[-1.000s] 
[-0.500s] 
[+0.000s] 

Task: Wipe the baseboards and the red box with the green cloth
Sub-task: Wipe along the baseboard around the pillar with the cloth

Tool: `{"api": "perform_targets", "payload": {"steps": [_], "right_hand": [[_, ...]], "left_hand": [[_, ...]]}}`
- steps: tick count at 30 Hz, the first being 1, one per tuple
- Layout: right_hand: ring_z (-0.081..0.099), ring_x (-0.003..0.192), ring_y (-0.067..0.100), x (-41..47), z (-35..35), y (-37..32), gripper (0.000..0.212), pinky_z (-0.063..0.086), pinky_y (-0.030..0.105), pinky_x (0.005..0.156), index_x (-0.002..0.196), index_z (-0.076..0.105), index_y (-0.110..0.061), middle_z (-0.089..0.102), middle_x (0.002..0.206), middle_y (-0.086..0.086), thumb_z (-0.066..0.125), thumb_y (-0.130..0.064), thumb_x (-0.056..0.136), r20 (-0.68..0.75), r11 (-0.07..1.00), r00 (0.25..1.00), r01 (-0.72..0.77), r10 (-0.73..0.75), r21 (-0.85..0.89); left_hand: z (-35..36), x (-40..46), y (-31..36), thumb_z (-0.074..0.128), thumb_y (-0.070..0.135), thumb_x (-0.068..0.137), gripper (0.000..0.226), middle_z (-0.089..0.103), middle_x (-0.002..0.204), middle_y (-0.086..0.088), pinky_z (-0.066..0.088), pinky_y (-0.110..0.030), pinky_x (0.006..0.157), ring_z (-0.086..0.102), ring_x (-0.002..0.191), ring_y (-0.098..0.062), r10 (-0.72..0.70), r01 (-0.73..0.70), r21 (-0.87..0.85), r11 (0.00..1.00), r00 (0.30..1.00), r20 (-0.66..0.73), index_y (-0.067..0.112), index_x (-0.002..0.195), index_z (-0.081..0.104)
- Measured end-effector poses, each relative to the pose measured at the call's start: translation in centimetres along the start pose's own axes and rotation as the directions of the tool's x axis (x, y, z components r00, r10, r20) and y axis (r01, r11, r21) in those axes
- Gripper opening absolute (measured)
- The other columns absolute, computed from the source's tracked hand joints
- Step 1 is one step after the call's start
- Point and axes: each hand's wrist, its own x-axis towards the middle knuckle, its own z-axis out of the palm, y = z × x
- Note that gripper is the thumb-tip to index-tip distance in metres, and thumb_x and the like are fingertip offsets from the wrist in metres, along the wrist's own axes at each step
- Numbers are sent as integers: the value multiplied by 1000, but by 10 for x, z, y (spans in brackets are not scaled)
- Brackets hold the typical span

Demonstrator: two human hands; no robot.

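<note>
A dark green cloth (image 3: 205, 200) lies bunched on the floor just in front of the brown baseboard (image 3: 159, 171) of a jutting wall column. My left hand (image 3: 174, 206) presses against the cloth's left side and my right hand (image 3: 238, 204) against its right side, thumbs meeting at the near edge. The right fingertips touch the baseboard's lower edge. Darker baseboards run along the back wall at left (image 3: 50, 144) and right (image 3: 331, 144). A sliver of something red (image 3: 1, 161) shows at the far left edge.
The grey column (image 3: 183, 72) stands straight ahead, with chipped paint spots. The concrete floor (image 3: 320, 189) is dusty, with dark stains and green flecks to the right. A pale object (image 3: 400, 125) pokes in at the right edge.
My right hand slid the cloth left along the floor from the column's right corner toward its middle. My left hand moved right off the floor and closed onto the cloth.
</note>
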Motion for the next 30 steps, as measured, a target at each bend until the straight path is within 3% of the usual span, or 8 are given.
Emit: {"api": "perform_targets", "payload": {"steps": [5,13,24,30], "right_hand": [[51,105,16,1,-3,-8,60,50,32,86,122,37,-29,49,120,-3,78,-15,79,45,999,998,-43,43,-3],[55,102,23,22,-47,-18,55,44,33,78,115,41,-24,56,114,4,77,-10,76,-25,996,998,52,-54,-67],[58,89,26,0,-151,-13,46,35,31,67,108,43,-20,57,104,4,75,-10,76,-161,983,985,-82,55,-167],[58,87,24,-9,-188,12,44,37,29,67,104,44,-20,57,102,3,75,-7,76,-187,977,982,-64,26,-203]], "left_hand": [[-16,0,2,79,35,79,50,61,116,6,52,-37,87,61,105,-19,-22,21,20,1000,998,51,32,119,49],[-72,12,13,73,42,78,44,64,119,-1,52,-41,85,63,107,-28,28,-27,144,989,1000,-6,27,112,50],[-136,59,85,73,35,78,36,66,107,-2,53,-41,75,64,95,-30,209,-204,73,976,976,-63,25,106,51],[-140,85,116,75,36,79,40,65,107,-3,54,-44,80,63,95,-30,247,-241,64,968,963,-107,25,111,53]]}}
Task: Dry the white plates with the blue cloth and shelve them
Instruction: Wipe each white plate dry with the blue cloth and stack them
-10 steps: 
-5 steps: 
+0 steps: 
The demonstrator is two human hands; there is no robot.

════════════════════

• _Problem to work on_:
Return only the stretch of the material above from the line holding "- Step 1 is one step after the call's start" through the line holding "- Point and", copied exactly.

• _Reply to the exercise_:
- Step 1 is one step after the call's start
- Point and axes: each hand's wrist, its own x-axis towards the middle knuckle, its own z-axis out of the palm, y = z × x

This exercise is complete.